TASK ITEM: Each line of the data must be written out again verbatim; no image belongs in the copy.
Segment Start: DATA BLOCK
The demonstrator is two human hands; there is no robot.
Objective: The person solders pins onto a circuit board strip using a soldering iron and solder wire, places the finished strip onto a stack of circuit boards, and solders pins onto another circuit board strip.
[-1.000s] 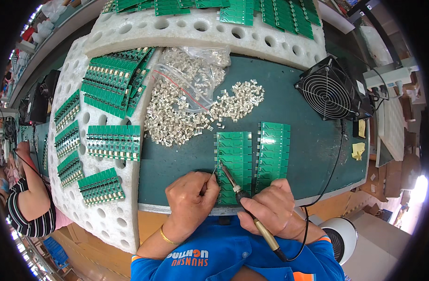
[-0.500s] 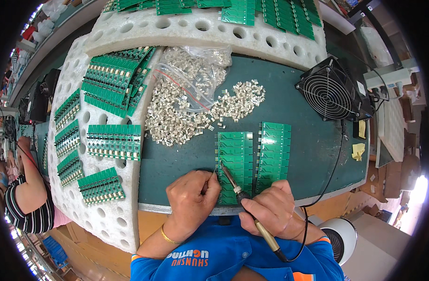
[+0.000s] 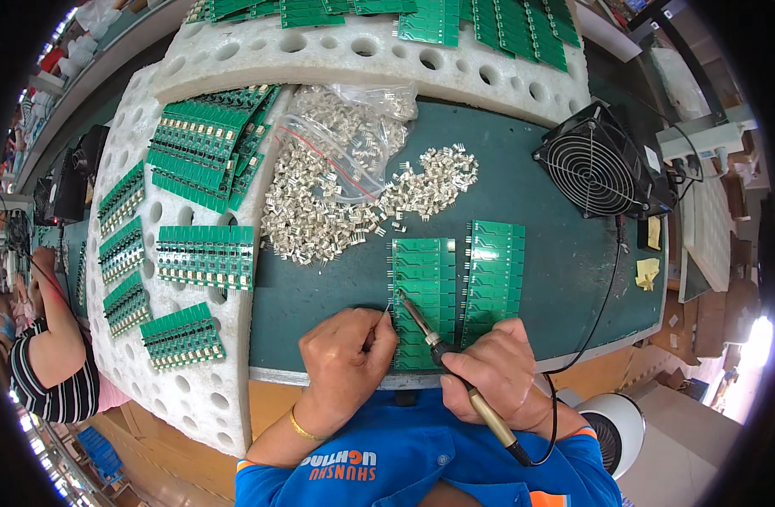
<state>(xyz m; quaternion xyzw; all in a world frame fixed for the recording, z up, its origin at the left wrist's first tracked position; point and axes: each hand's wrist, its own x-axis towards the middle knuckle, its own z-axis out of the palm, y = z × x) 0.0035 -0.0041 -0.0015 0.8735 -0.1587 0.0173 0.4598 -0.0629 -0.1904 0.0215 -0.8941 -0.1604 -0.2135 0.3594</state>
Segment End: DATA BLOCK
OUTPUT:
The demonstrator is two human hands; there is no robot.
Objective: The person solders pins onto a circuit board strip using a soldering iron and solder wire, places the finished strip onto a stack of circuit boards, and solders pins onto another circuit board strip.
[-1.000s] 
[-0.500s] 
[+0.000s] 
<state>(xyz m; quaternion xyzw; all in a world frame fixed for the recording, z up, its origin at the left wrist's first tracked position; point and axes: each hand's wrist, its own x-axis towards the middle knuckle, its own z-axis out of the palm, y = z × x) 0.0035 -0.0041 -0.0015 0.8735 -0.1587 0.0173 0.4598 -0.0629 -0.1904 0.0215 -0.8941 -0.1604 -0.2135 0.3594</state>

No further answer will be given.